- [REQUIRED ACTION]:
A single number is the answer: how many lines of the data hold "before"?

[Stored entries]
===============

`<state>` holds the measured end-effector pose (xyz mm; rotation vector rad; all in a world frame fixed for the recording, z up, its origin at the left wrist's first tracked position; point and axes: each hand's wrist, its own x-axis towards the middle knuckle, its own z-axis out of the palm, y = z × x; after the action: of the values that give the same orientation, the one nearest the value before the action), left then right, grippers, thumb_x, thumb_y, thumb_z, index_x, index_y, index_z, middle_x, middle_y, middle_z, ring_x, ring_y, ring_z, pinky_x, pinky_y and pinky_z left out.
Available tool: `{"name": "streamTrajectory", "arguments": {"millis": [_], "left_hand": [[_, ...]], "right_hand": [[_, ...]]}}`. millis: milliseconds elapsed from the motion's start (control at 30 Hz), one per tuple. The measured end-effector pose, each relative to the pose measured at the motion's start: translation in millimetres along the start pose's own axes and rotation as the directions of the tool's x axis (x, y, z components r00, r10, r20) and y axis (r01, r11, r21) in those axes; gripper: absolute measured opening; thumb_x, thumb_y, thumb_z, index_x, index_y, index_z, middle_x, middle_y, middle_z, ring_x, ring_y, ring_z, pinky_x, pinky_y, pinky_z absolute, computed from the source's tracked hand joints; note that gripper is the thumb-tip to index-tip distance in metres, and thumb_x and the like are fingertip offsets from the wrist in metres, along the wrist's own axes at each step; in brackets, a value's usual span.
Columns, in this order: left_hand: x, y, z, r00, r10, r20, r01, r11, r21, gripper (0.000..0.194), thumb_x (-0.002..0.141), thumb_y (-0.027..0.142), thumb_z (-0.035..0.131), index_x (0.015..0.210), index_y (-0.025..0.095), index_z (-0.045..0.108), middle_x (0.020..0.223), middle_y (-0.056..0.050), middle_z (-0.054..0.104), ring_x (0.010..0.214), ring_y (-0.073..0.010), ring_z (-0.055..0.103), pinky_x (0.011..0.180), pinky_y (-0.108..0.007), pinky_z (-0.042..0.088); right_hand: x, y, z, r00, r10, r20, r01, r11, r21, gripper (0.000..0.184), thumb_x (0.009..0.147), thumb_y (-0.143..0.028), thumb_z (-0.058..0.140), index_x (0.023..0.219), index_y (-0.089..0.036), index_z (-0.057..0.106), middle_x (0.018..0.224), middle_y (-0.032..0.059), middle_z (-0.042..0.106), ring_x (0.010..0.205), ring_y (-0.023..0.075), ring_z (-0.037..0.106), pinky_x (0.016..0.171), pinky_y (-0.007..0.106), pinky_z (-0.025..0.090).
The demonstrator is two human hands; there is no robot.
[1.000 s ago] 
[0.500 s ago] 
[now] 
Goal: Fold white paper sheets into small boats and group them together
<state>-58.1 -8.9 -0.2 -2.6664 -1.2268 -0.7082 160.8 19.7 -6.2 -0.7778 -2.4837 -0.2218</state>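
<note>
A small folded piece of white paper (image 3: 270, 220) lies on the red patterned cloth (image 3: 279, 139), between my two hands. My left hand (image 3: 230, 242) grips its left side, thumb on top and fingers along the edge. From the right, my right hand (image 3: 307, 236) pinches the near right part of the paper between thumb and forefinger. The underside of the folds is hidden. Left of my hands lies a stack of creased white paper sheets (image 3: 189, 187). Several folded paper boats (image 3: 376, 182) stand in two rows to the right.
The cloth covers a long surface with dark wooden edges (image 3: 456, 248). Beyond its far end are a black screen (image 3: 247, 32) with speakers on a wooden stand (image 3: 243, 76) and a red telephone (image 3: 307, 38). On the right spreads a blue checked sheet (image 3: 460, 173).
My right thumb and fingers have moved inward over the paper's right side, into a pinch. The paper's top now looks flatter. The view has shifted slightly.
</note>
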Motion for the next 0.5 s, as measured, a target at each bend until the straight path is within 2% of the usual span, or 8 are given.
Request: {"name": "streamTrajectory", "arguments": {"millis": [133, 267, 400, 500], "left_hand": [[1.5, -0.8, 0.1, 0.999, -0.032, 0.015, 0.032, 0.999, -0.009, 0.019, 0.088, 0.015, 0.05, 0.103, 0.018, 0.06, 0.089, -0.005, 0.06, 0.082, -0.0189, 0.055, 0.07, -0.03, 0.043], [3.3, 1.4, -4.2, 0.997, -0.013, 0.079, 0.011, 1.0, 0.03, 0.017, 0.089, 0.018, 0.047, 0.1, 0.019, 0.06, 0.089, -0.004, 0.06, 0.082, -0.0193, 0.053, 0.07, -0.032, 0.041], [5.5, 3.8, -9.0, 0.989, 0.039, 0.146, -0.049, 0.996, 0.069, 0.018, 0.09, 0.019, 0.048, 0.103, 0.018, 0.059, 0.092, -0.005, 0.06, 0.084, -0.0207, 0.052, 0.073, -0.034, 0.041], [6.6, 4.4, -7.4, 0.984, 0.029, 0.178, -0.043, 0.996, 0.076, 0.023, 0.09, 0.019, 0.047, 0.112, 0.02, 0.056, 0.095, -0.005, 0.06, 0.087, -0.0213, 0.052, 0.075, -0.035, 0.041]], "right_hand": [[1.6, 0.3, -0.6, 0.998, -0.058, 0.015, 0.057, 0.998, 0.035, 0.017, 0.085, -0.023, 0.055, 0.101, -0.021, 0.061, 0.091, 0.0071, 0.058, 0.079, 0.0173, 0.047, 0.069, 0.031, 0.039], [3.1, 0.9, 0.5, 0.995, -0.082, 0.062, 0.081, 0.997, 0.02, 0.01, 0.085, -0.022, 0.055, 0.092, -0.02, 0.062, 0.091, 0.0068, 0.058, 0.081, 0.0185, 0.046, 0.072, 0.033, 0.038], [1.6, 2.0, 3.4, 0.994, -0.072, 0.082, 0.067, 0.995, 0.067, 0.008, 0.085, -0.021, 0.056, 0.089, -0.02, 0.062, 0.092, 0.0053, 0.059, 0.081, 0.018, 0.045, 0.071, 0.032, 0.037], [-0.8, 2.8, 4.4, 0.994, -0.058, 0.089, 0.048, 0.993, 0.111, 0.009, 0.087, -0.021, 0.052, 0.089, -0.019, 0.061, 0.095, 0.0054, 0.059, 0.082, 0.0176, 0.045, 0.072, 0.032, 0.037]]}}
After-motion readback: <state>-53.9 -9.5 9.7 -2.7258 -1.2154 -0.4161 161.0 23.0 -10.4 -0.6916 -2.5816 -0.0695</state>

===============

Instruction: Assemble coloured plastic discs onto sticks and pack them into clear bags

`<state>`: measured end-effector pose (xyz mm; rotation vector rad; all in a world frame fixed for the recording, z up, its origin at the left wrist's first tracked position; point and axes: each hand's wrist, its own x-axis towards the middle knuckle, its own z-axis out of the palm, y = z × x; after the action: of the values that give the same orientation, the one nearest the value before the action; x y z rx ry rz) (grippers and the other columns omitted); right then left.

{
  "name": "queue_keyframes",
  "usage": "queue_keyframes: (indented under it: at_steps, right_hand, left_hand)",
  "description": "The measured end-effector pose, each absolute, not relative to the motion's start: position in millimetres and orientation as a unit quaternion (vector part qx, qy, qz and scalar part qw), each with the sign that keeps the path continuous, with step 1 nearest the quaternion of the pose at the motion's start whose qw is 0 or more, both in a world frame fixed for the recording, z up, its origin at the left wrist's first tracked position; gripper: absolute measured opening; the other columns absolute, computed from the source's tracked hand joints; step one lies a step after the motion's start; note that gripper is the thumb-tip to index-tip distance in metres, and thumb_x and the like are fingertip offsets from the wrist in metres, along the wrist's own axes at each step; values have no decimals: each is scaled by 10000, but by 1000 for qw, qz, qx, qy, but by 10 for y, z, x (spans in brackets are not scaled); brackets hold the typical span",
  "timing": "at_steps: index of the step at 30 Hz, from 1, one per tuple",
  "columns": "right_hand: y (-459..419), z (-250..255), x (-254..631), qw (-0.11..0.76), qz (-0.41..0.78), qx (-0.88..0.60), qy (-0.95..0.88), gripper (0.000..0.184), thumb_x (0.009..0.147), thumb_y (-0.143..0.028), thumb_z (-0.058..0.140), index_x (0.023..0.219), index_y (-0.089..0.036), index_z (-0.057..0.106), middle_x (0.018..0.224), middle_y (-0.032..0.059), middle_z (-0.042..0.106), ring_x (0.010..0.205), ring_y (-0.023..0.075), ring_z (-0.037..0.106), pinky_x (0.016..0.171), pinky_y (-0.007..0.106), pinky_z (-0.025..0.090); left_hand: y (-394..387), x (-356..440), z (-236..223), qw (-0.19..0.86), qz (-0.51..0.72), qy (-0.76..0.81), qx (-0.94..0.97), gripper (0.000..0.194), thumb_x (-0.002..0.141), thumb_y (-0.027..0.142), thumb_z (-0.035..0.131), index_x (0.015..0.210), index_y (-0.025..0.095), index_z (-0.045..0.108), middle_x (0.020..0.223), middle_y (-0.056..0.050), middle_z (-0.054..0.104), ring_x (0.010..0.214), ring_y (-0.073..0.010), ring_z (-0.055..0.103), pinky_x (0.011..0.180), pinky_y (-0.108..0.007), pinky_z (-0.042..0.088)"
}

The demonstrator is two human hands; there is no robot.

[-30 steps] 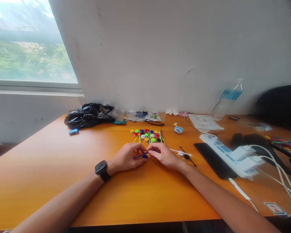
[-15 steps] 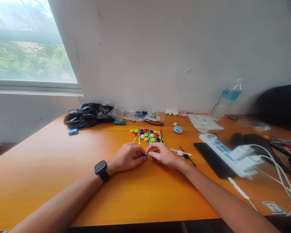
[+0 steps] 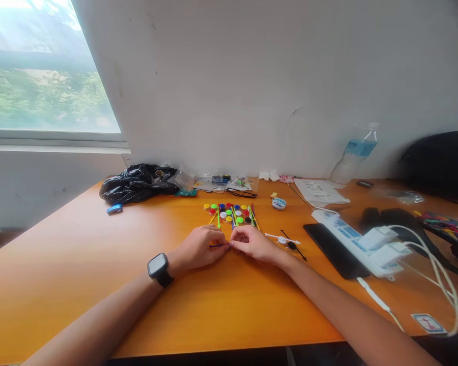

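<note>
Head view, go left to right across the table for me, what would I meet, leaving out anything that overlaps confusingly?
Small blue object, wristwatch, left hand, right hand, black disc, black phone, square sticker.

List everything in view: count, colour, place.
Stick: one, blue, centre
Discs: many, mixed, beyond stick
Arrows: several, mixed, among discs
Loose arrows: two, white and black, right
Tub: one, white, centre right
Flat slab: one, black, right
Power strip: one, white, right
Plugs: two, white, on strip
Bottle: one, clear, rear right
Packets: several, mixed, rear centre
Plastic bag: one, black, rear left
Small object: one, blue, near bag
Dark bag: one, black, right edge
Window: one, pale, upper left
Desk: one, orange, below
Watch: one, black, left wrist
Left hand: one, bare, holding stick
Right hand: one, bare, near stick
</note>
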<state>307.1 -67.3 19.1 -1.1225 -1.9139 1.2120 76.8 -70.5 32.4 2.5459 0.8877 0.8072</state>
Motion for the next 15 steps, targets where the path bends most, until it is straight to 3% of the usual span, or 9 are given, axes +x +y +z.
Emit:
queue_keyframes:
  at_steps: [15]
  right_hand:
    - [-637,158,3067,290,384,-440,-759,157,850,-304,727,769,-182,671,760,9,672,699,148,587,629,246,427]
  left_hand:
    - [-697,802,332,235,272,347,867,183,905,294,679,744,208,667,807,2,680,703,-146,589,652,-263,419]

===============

- [SOLUTION TO THIS TASK]:
2